▶ _Problem details_:
Pull each line containing "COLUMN" out of the listing below.

▶ _Provided material_:
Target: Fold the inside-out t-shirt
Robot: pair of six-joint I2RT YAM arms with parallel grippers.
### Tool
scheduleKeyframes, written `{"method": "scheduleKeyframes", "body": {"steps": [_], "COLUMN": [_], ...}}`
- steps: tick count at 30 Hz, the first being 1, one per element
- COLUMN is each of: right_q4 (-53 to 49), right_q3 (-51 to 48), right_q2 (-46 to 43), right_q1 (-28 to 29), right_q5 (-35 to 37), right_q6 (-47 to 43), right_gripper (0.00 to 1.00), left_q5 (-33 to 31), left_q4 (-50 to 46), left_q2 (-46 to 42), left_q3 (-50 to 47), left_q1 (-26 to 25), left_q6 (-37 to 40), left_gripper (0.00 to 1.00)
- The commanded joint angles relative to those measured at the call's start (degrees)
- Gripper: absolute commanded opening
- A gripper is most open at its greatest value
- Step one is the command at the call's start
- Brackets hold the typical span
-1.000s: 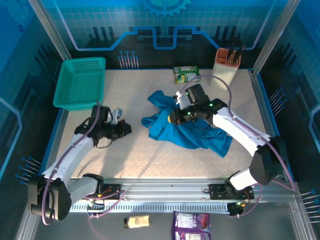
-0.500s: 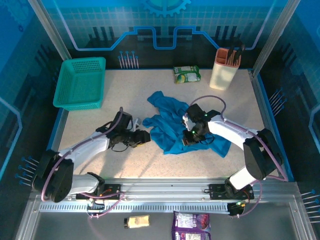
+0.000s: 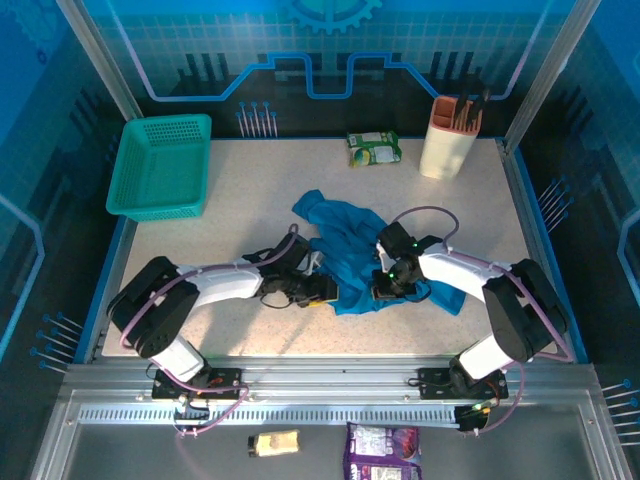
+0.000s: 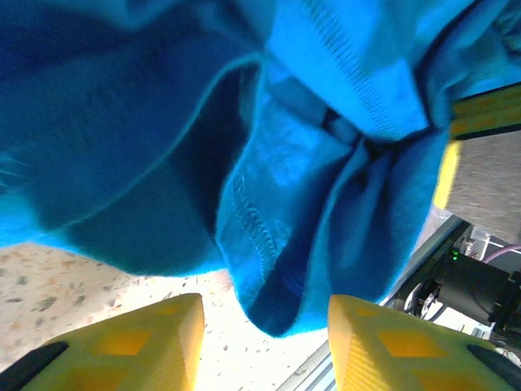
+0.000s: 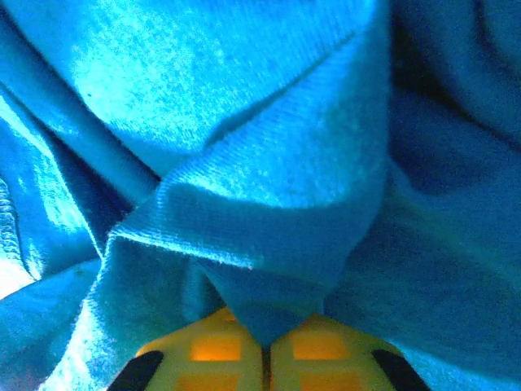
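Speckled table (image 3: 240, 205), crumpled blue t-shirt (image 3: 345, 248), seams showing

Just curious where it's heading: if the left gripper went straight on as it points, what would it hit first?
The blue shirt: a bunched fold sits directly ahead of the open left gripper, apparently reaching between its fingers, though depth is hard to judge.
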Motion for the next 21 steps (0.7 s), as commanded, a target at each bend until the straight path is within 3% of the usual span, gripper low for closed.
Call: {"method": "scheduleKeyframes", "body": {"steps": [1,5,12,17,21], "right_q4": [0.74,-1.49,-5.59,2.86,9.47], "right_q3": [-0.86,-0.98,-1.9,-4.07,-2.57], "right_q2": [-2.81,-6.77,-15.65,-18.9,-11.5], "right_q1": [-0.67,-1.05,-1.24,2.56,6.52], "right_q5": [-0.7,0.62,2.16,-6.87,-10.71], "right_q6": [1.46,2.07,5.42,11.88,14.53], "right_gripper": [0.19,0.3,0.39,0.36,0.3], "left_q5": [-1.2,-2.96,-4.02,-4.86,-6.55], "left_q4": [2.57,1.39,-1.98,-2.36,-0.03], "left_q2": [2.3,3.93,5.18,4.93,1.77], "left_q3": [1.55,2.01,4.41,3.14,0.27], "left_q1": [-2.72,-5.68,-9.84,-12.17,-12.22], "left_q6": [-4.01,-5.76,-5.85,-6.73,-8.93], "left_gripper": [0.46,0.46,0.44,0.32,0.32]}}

▶ _Task answer_:
scheduleKeyframes, written `{"method": "scheduleKeyframes", "body": {"steps": [_], "COLUMN": [_], ...}}`
- COLUMN is each of: right_q4 (-53 to 49), right_q3 (-51 to 48), right_q2 (-46 to 43), right_q1 (-28 to 29), right_q5 (-35 to 37), right_q6 (-47 to 43), right_gripper (0.00 to 1.00), left_q5 (-33 to 31), left_q4 (-50 to 46), left_q2 (-46 to 42), left_q3 (-50 to 47), left_q1 (-26 to 25), left_q6 (-37 to 40), left_gripper (0.00 to 1.00)

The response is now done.